Early phase collagen synthesis in lungs of rats exposed to bleomycin
Introduction
Pulmonary fibrosis, as typified by idiopathic pulmonary fibrosis (cryptogenic fibrosing alveolitis), is an inflammatory condition of the lungs that results in the progressive deposition of collagen and other extracellular matrix proteins within the lung parenchyma. The inflammatory process and subsequent increased collagen deposition can result in severely reduced lung compliance and impaired pulmonary function that limits gas exchange, and may ultimately result in respiratory failure. Although the cause of idiopathic pulmonary fibrosis is unknown, agents such as bleomycin have been shown to produce an acute process in animal lungs that has many similarities to pulmonary fibrosis in humans. This has lead to widespread use of the bleomycin animal lung model to study the mechanisms and pathogenesis of this disorder.

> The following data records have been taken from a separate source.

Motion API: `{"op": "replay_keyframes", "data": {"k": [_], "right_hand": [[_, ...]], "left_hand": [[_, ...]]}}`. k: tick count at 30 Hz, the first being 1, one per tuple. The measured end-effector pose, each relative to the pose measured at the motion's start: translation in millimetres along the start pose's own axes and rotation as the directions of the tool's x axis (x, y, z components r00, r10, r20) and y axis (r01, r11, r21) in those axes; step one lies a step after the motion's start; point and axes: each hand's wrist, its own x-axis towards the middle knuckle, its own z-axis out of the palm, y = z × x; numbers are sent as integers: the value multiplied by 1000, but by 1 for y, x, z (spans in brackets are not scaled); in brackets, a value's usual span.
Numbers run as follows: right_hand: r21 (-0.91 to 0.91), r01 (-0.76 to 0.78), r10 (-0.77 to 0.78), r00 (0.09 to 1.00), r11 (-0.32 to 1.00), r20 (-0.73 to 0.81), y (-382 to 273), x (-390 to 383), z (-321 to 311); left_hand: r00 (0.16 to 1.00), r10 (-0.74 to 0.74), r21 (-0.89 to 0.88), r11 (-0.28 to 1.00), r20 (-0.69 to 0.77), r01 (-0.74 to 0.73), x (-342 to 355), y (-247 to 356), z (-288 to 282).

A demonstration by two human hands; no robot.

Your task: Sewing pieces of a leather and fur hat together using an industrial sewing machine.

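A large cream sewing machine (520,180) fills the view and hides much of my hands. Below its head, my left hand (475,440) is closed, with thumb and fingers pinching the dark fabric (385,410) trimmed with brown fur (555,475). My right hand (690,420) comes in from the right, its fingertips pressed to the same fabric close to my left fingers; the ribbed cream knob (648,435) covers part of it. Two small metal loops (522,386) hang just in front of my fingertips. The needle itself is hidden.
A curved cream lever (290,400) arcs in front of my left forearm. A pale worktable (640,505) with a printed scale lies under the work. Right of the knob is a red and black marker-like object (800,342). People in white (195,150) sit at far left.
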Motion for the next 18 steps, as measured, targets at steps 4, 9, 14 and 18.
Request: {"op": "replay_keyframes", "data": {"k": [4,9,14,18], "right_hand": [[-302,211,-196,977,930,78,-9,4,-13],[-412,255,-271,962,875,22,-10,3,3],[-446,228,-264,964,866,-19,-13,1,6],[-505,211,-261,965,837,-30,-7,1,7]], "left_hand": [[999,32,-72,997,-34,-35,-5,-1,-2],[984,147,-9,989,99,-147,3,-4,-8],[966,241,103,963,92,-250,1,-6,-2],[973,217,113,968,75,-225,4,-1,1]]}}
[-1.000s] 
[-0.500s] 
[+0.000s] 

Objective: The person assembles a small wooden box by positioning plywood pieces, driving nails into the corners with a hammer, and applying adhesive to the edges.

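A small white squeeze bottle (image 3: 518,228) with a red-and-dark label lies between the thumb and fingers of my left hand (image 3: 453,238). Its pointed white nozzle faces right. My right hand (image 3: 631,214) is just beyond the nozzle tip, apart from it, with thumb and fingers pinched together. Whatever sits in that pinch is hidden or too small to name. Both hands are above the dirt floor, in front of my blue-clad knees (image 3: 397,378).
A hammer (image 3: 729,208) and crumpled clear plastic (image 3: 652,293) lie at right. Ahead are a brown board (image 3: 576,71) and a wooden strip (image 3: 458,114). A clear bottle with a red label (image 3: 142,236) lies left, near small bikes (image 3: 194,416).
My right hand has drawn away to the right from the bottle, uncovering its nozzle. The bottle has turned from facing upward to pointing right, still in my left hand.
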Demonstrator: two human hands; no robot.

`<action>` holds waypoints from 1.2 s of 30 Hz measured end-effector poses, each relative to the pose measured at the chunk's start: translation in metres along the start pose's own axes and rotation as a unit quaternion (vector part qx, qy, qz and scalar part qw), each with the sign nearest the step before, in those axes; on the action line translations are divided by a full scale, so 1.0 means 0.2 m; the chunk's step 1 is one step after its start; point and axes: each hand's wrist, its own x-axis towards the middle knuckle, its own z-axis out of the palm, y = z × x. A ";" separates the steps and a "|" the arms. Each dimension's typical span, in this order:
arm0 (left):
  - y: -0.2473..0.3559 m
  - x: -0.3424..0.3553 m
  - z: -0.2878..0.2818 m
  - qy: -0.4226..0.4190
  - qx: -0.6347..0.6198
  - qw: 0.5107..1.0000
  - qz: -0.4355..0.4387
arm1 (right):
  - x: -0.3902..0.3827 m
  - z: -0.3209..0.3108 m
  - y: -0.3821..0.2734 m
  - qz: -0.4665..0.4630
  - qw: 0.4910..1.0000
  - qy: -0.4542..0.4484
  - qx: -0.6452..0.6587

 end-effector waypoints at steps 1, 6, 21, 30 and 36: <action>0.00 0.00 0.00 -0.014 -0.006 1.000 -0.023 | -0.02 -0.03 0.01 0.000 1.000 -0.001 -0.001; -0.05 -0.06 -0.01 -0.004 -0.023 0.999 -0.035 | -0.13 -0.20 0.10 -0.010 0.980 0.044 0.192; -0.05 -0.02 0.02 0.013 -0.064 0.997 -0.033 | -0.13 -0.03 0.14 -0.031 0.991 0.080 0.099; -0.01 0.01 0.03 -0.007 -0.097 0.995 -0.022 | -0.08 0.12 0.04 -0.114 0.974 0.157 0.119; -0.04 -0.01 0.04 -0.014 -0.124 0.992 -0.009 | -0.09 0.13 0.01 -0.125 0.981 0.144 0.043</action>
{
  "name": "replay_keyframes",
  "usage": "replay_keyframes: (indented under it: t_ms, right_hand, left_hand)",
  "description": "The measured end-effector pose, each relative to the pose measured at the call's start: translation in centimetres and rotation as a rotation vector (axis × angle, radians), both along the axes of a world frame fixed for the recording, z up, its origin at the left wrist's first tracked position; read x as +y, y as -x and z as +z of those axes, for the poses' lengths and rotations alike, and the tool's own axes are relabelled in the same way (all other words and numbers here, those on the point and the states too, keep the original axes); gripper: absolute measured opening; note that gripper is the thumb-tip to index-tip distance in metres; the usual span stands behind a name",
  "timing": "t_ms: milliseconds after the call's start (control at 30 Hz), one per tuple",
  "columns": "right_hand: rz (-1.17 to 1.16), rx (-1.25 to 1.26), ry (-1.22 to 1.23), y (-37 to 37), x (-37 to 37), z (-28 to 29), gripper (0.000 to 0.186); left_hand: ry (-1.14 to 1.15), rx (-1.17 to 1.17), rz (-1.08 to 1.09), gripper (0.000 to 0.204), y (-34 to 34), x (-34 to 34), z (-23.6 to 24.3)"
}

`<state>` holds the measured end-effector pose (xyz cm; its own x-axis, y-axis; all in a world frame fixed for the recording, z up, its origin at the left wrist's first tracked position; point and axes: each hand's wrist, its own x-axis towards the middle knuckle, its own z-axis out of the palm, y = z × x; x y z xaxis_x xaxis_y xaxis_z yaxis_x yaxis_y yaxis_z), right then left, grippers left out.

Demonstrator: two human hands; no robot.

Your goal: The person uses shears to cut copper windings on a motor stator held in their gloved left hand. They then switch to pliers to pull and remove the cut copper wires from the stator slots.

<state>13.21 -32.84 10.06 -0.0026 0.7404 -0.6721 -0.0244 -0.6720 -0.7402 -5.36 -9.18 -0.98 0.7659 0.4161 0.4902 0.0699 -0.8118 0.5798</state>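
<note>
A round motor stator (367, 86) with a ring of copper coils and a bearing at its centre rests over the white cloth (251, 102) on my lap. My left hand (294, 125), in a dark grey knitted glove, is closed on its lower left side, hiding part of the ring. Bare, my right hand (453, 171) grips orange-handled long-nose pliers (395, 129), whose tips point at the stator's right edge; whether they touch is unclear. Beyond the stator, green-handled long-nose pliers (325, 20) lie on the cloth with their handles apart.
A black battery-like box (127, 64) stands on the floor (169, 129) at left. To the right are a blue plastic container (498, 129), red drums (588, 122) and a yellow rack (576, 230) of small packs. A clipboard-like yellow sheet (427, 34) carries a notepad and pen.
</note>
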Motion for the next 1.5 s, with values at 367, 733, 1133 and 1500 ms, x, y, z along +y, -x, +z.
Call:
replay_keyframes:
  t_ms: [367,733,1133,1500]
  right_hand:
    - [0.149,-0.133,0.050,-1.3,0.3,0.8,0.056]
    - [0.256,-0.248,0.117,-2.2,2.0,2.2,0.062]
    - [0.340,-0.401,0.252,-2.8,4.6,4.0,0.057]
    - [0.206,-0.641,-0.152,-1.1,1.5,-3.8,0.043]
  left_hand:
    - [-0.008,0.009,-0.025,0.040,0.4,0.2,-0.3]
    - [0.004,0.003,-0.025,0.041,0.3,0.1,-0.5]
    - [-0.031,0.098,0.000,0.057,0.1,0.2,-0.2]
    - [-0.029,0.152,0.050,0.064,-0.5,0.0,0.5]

A discrepancy appears to exist, however, between the bleomycin animal model and clinical studies of fibrotic conditions with respect to early and late phase collagen type switching. In previous animal studies, elevated lung collagen synthesis has been demonstrated as early as 7 days after the intratracheal administration of bleomycin to rats (Hesterberg et al., 1981). This shift to preferential synthesis of type I collagen (with respect to type III) typically occurs before histopathologic accumulation of collagen is noted within the lung (Reiser and Last, 1981). Total lung collagen content is increased by day 14, and the increase in whole lung collagen content may persist for up to 8 weeks after administration of the drug (Hesterberg et al., 1981). The increase in lung collagen content by day 14 is largely due to increases in type I collagen accumulation. Type III collagen synthesis apparently also increases after bleomycin administration (Reiser and Last, 1981, Shahzeidi et al., 1993); animal studies that have examined the relative ratios of type I to type III collagen synthesis and deposition in the lung typically demonstrate an increase in this ratio. This indicates that type I collagen is the predominant accumulated collagen during the fibrotic response (Reiser and Last, 1981, Reiser and Last, 1986, Nerlich et al., 1987).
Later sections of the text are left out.